We may have an opportunity to adopt a 3 year old which is the same (herding) breed as our current DDog. It would be an international adoption so no chance for introductions at the rescue.

All the online advice is to introduce the dogs on a walk on neutral territory. However, DDog is leash reactive so I think this would go badly. He isn't aggressive and has been with other dogs offload in multiple settings (including daycare) with no problems. Would love some expert tips on how to manage this dynamic - we can separate in the house using a baby gate and have a very secure yard. I know we will need to set up separate sleeping and eating areas and to put all toys away for a while.

OP posts:
Newpeep · 27/10/2024 19:10

This is very risky indeed. Most rescues insist on at least one meeting before adopting if you have resident dogs for good reason.

If you do go ahead I’d aim for total separation for quite some time in order to keep everyone safe! I’d not formally introduce.

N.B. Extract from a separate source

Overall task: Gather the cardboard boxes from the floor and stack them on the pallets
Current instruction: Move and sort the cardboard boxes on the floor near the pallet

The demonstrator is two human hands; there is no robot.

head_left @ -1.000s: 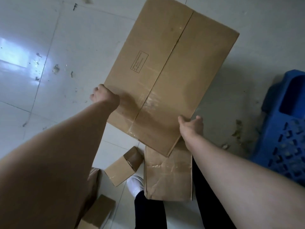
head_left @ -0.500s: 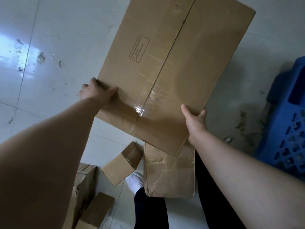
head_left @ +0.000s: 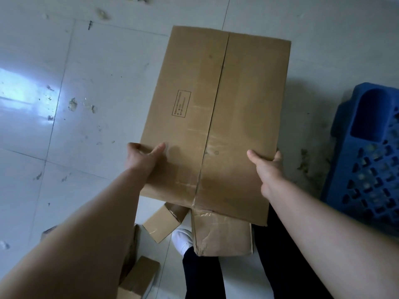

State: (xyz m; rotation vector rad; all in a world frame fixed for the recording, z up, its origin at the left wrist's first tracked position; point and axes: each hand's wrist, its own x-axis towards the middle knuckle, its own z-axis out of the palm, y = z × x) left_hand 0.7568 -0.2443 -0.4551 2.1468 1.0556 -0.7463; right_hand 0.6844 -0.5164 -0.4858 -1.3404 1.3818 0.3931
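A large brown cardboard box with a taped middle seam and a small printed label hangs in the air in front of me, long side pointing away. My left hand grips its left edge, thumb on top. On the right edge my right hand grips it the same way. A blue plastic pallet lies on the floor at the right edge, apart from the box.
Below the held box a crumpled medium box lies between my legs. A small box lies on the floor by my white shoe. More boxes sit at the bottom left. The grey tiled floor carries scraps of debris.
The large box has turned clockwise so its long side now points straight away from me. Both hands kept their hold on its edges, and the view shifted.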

It isn’t something I’d advise on doing. I’ve seen it go badly wrong.

TarnishedMoonstone · 27/10/2024 19:13

What sex is the other dog? If it’s another male and you wouldn’t be able to return him easily then I just don’t think it’s a sensible risk to take with a herding breed.

KeenOtter · 27/10/2024 19:19

You would be mad to consider doing this

pringleaddict · 27/10/2024 20:03

To answer some of the questions and provide more context: the other dog is male and is "returnable". He's being rehomed as he was owned by a breeder who sadly died. He is the same breed as our current dog.

I agree this is not an ideal situation but our dog loves doggy company but I think he wouldn't cope well with a puppy as he's a bit too old, although still quite active. I've looked at local rescues for a slightly older dog from different breeds but they all seem to have major issues: don't like other dogs, don't like men/strangers etc.

I appreciate the comment about maintaining separation.

OP posts:
Killingoffmyflowersonebyone · 27/10/2024 20:35

No.

I’ve fostered over 20 dogs in the last ten years and there is absolutely no way I would bring a dog into my dogs home that my own dog hadn’t met at least several times previously.

I could write a dozens reasons why this is a terrible idea but, tbh, the above para is enough. This is a terrible idea.